Just as we can no longer ignore this challenge, neither should we fear it. Instead, we should welcome it. Both the danger and the opportunity. And then we will meet it because we must.

We have accepted and met other great challenges in the past. We declared our liberty and then won it. We designed a new form of government. We freed the slaves. We gave women the right to vote. We took on Jim Crow and segregation. We cured polio and helped eradicate smallpox, we landed on the moon, we brought down Communism, and we helped end apartheid.

We even solved a global environmental crisis – the hole in the stratospheric ozone layer – because Republicans and Democrats, rich nations and poor nations, businessmen and scientists, all came together to shape a solution.

And now we face a crisis with unprecedented danger that also presents an opportunity like no other.

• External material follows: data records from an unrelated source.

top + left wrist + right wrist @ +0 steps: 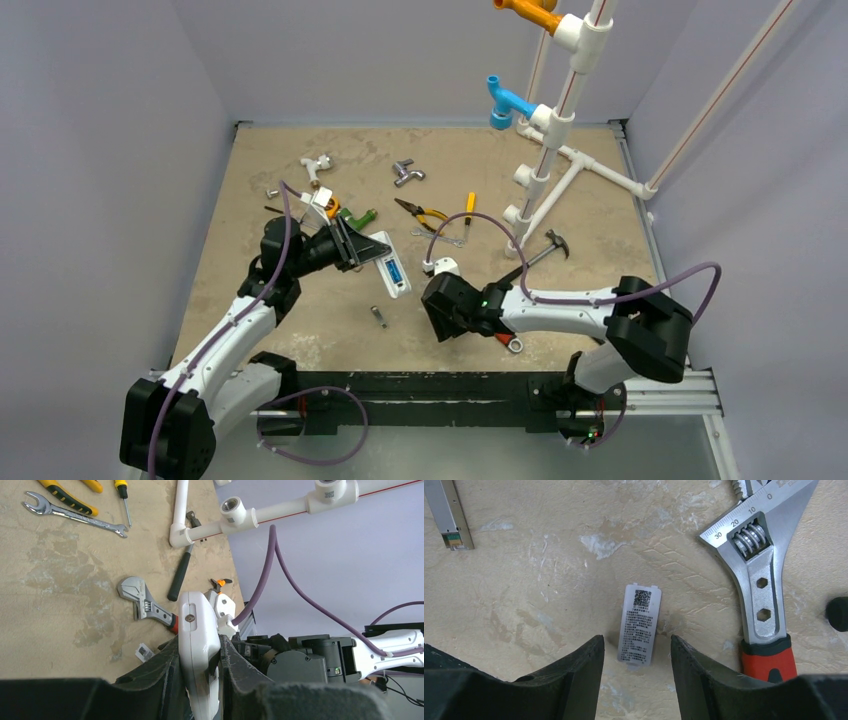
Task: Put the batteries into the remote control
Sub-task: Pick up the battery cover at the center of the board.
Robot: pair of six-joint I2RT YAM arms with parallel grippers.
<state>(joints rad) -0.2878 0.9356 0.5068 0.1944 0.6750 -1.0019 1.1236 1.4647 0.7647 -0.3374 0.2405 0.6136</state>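
Batteries (396, 271) look seated in the remote (192, 620), clamped in the left pincer (199, 652); right pincer (635, 645), apart, hovers over the loose cover (640, 615), not yet fitted.

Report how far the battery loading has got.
Done, it seems: blue batteries sit in the remote control's back recess in the top view. In hand: the left end effector clamps the remote edge-on. The right end effector hangs open over the white printed cover lying on the table beside the wrench. Left: picking up that cover and closing the recess.
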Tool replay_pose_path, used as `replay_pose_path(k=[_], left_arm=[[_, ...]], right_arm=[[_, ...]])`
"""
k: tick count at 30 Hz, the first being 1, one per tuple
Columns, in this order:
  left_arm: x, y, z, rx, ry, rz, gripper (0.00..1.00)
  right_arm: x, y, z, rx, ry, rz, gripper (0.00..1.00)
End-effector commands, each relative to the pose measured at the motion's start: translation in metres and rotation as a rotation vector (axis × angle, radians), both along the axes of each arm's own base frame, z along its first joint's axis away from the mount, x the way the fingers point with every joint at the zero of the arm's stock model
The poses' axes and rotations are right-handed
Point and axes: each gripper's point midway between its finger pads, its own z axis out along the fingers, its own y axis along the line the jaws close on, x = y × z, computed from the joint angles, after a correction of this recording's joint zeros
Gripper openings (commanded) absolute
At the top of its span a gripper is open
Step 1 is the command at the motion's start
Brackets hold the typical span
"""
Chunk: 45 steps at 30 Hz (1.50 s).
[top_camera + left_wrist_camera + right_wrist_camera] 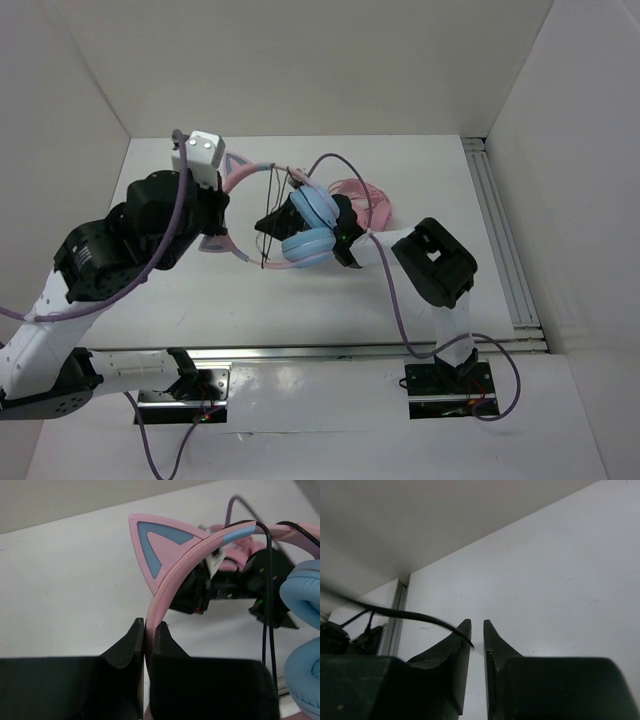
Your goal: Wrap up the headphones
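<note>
The headphones [310, 225] have light blue ear cups and a pink cat-ear headband [170, 575] and are held above the table. My left gripper [222, 222] is shut on the headband, which stands pinched between its jaws in the left wrist view [150, 625]. The thin black cable [270, 200] runs taut in loops across the headband beside the cups [267, 605]. My right gripper [272, 222] is at the cable loops left of the cups. In the right wrist view [476, 624] its jaws stand a narrow gap apart and the cable [410, 615] lies across the left fingertip.
All-pink headphones [360, 195] lie on the table behind the right arm. A metal rail [500, 230] runs along the right side. White walls close in the back and sides. The arm bases sit at the near edge.
</note>
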Motion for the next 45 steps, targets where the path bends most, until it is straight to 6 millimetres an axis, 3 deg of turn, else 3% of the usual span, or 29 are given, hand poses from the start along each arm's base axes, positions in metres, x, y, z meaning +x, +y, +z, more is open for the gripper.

As we rise to meet this historic challenge, it promises us prosperity, common purpose, and the renewal of our moral authority.

We should not wait. We cannot wait. We must not wait.

The only thing missing is political will. But in our democracy, political will is a renewable resource.

Gore envisions an awakening of our democracy to confront the global challenges that we face. He foresees policies that address not only how much energy we extract from the earth but also how much life we extract from the developing world. Gore quotes General Omar Bradley, who said at the end of World War II, “It is time we steered by the stars and not by the lights of each passing ship.” That means addressing terror by addressing poverty, taking on job loss by taking on education, by reversing global warming by rejecting the primacy of old technology. Coming out on top means fighting the war not just the battles.

If this country hopes to survive the threats of this globalized world and of its own fledgling democracy, we must seize the opportunities and priveleges afforded to us by these very things. Al Gore gets it and I cannot understate how much I am already inclined to vote for him in 2008. I hope he runs.